When Taylor and I left New Orleans a little over a year ago, we left utterly and completely disillusioned. Sure, we left with a sense of freedom to finally ask those hard questions (that led us to leave in the first place), but honestly, we were terrified at what answers we’d find. Like Barbara Brown mentions, disillusionment is painful. When we got here, we arrived a bit bruised and battered; also kinda bitter, carrying a whole lot of baggage (how’s that for alliteration).
But as I thought about what I’d share to the group about this past year, I realized for the first time that those deep-purple bruises we arrived with have finally started to turn that weird, almost-healed-yellowish color. I couldn’t help but notice that the baggage we brought isn’t feeling so heavy anymore.
I wish I could say that healing has come from dedicated mornings of meditating on Scripture, praying the anger away, and doing all of the, you know, textbook “good Christian” stuff. Sure, those things have happened and have been beautiful and necessary… But most of the unpacking of my baggage has come from those random and not-so-spiritual moments chopping onions around a table while I vent to new friends about past grievances.
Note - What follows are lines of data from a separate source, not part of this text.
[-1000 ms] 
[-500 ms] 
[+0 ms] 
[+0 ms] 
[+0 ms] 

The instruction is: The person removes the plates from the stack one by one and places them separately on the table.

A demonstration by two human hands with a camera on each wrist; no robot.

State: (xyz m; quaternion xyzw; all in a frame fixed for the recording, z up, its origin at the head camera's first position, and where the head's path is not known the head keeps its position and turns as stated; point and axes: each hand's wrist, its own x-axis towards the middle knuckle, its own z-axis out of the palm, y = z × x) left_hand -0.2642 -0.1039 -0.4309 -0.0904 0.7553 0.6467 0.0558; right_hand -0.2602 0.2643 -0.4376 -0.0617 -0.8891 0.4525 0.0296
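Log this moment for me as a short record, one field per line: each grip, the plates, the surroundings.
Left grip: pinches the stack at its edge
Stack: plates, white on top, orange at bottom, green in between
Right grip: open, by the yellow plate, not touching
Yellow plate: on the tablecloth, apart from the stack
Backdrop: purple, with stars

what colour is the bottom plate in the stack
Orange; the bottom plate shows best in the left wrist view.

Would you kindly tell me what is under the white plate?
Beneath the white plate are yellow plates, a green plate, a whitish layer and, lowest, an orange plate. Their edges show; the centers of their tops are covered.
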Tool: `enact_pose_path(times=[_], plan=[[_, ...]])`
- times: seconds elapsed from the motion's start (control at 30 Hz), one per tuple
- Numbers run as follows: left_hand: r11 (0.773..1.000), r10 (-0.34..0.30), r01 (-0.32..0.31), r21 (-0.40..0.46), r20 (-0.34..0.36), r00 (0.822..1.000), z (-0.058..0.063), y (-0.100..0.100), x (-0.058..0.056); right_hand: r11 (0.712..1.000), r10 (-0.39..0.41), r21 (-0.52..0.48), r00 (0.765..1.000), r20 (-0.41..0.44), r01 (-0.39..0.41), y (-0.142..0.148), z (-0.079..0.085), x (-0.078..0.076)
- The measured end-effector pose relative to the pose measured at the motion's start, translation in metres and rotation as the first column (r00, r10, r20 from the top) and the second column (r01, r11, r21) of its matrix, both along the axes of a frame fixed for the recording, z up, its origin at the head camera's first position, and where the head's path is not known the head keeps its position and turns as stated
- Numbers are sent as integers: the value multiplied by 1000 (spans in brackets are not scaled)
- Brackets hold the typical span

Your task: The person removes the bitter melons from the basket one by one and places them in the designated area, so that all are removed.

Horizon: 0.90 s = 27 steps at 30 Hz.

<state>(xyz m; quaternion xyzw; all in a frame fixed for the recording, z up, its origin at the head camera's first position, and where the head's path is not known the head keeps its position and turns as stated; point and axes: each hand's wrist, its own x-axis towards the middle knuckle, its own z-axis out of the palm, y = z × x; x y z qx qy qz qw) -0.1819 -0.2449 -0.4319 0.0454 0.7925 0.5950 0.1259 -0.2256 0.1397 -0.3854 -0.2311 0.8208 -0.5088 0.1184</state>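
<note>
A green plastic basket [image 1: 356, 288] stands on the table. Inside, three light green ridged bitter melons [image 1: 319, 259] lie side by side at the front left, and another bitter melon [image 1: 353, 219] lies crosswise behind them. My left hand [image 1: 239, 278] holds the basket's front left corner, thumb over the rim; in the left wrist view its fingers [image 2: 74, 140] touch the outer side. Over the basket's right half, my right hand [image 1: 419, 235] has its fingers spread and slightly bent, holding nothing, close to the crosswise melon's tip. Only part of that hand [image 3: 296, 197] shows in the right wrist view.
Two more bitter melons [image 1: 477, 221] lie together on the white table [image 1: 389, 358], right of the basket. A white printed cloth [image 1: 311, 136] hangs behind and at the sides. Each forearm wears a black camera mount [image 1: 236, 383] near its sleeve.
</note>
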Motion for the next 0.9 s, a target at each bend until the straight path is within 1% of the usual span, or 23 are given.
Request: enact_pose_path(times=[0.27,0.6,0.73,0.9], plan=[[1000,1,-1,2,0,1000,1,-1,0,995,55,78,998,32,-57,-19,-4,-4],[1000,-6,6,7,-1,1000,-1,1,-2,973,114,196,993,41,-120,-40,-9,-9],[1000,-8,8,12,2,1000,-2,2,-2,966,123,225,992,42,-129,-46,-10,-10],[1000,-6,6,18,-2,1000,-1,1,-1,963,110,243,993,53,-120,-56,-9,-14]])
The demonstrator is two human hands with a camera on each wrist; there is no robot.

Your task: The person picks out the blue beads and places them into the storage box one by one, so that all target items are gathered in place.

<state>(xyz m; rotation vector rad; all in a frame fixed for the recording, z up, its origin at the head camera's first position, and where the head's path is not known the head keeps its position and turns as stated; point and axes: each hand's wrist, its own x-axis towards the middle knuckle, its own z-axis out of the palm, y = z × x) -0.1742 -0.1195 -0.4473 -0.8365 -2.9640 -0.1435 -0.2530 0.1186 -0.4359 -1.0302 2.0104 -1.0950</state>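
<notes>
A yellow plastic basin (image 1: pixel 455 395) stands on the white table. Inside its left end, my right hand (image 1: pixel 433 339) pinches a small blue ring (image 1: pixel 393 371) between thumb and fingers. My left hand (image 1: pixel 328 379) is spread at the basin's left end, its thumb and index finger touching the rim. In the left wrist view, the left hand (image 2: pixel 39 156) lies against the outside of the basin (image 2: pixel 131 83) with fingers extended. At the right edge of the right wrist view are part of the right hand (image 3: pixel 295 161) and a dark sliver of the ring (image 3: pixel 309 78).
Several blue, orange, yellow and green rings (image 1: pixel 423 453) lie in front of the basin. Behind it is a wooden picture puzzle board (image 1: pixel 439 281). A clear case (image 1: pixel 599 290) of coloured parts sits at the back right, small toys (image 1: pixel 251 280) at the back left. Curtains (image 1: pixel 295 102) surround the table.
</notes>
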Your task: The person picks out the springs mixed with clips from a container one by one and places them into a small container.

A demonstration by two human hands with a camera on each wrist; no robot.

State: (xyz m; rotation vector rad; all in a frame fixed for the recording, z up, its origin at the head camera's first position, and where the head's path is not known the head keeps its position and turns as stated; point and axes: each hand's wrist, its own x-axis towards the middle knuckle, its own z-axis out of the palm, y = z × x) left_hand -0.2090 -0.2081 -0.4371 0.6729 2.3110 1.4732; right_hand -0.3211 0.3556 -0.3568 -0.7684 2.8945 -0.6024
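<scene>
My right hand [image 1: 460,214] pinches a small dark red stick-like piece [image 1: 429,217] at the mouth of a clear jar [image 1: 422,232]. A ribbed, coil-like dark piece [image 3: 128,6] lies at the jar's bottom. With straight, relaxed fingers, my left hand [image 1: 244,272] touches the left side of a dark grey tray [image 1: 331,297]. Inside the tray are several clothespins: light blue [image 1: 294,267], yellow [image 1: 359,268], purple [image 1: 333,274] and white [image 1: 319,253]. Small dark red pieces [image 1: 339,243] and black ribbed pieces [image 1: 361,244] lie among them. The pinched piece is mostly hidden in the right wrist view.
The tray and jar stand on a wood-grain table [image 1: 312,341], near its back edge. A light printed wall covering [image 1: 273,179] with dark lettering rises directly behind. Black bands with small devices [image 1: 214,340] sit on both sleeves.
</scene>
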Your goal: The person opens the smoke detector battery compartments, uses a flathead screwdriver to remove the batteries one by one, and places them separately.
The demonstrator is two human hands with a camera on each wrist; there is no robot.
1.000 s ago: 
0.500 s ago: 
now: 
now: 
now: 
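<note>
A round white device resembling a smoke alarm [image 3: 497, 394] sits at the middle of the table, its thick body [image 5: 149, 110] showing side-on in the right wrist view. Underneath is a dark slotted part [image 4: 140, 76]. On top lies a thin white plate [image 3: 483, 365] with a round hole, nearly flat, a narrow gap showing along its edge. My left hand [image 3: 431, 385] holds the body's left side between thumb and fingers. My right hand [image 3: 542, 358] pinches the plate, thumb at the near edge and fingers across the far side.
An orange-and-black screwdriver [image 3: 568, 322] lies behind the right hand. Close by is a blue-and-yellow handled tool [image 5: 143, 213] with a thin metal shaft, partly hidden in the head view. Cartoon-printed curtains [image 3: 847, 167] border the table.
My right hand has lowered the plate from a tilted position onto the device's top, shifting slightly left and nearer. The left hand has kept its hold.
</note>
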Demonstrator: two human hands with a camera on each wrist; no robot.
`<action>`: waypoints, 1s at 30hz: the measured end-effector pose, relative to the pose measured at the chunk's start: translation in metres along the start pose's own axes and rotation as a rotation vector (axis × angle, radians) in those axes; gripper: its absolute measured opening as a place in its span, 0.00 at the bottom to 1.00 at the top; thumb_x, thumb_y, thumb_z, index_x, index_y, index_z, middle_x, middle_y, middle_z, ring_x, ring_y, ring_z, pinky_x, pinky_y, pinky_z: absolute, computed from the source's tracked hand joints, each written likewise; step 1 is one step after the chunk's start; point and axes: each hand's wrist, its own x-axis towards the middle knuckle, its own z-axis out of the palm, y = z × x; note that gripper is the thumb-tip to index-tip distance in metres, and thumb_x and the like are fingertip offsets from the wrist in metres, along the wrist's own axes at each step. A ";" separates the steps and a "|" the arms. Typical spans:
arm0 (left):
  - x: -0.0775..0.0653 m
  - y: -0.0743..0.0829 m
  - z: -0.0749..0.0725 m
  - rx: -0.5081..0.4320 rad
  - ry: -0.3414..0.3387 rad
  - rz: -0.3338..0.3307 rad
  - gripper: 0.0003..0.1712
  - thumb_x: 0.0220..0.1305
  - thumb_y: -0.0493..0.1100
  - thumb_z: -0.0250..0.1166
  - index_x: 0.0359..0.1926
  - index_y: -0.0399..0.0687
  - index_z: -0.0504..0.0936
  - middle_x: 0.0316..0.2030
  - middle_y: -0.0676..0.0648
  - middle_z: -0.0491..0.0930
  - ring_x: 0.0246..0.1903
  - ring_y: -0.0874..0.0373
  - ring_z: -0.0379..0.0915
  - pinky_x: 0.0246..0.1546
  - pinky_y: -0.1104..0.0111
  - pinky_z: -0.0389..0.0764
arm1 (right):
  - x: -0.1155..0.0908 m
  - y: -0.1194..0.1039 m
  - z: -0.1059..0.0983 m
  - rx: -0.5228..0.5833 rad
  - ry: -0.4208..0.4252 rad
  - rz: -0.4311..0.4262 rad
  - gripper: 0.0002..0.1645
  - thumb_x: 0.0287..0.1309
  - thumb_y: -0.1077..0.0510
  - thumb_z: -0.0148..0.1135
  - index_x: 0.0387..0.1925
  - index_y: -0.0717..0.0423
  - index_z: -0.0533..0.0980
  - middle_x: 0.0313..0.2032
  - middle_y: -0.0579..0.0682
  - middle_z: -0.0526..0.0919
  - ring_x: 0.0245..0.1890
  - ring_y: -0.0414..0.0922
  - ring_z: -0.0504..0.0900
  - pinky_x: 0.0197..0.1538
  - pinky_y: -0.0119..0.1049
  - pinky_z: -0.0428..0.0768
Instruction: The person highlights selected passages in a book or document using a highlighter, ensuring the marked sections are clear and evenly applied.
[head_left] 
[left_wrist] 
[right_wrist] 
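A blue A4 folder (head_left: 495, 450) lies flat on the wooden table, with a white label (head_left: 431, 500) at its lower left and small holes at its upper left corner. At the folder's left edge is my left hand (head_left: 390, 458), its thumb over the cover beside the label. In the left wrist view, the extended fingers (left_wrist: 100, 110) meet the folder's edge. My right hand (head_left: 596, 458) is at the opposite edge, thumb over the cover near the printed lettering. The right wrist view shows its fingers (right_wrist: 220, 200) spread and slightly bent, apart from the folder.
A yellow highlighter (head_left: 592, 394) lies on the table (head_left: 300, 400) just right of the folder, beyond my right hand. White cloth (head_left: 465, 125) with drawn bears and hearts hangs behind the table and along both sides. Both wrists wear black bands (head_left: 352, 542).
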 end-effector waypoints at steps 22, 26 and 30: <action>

Healing has met me on those late nights of drinking cheap wine while lamenting with others over police brutality, sexual abuse within the Church, and harmful theology that has gone unchecked for too long.
I’ve been reminded this past year that disillusionment isn’t so bad when Jesus meets you there through the patient faces of those people who listen without judgment and show just enough compassion to keep you from getting too cynical —and not getting cynical is important. I read a quote a few months ago (I don’t remember where or by whom so if you know please let me know) that said something along the lines of, “I’m not worried about getting angry. I’m worried about getting cynical. Because cynicism is anger without hope.”
And so I will say, if you find yourself disillusioned, surround yourself with people who allow you to be angry, who welcome you despite your baggage, and who provide just enough hope to keep you from getting cynical. But perhaps more importantly, be that person for someone else—someone who may need to experience the compassion and patience of Jesus.
And lastly, as obvious as this seems, I think we need the constant reminder that this happens most effectively through the beautiful gift of diversity within community. Why? Well, hope looks different for everyone, and you may just need that faith-shifting perspective to get you through another day.
Stepping out of our comfort zones to build relationships with those who may pray differently, practice communion differently, and think differently theologically will help us get to that healthy place of disillusionment where we glimpse our own relative size in the universe and see that no human being can say who God should be or how God should act and come to understand that God does not conform to our expectations.